Jan 12, 2011 19:56
The advantage of New York City, which I had never properly appreciated, is that when I want the small space of our modest hotel suite to myself, I can send my two servants out and they have what seems an endless number of places to go and be to entertain themselves, regardless of the hour of the night.
However, even I am not so devoid of compassion as to send them forth in this blizzard, but they know my habits well enough, and they are so quiet and unobtrusive, it is as if I am alone at my desk to write.

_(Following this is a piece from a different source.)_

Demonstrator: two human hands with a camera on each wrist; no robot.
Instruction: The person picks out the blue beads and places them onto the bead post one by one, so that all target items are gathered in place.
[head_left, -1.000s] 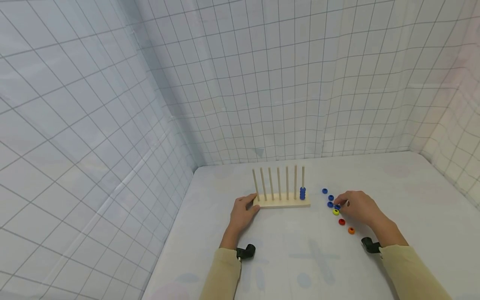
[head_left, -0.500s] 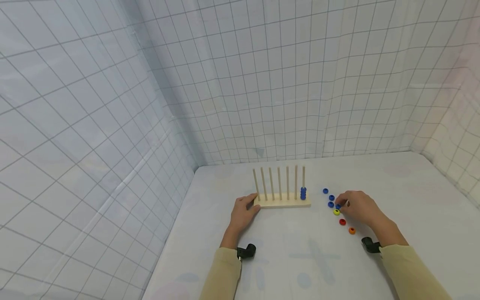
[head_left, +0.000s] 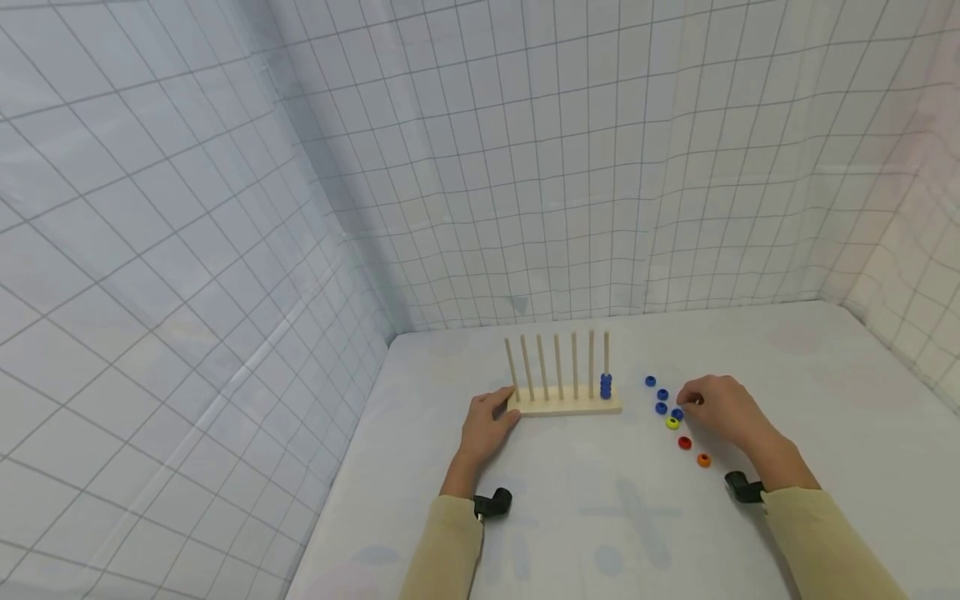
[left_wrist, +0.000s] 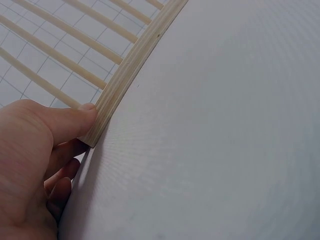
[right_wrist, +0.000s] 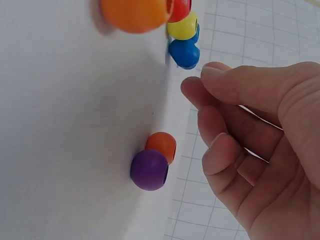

I detest ball points -- the hand moves to fast and my antiquated script is barely legible to even myself, but it is all I have available to me. I had not actually planned on leaving and thus have only the barest necessities. Despite the relative speed of my pen, it takes me several hours to draft the letter to the Archon. I had promised as much brevity as I could manage, but the nature of the situation is simply too complex to abbreviate. The question is simple enough, and the answer too, but I know the simple answer is not what is desired. Surely, a meaningful answer is desired, and that is not the same thing at all.
I finally lay the pen down and read my draft, pondering whether or not to revise it. It is long, and in places perhaps not entirely incoherent, but for once I set my artistic sensibilities aside. It is not an essay: it is the first exchange in what I pray will be a long association, and I will give the words straight from heart to pen, unchanged excepting a few minor corrections for clarity or grammar.
I type the letter and email it off before I can have second thought, and burn the original in the bathroom sink, and ponder the brief and tiny flames. What is it I said to Verbena? Ah yes...
I am a Rose, and a rose blossoms whether anyone is there to see it or not.
I rinse the ashes down the sink with a small smile. I am no eternal flower, and it is likely I will perish long before those who align against me. But if they come seeking my secret garden, they have no one to blame but themselves when they discover who the gardener is.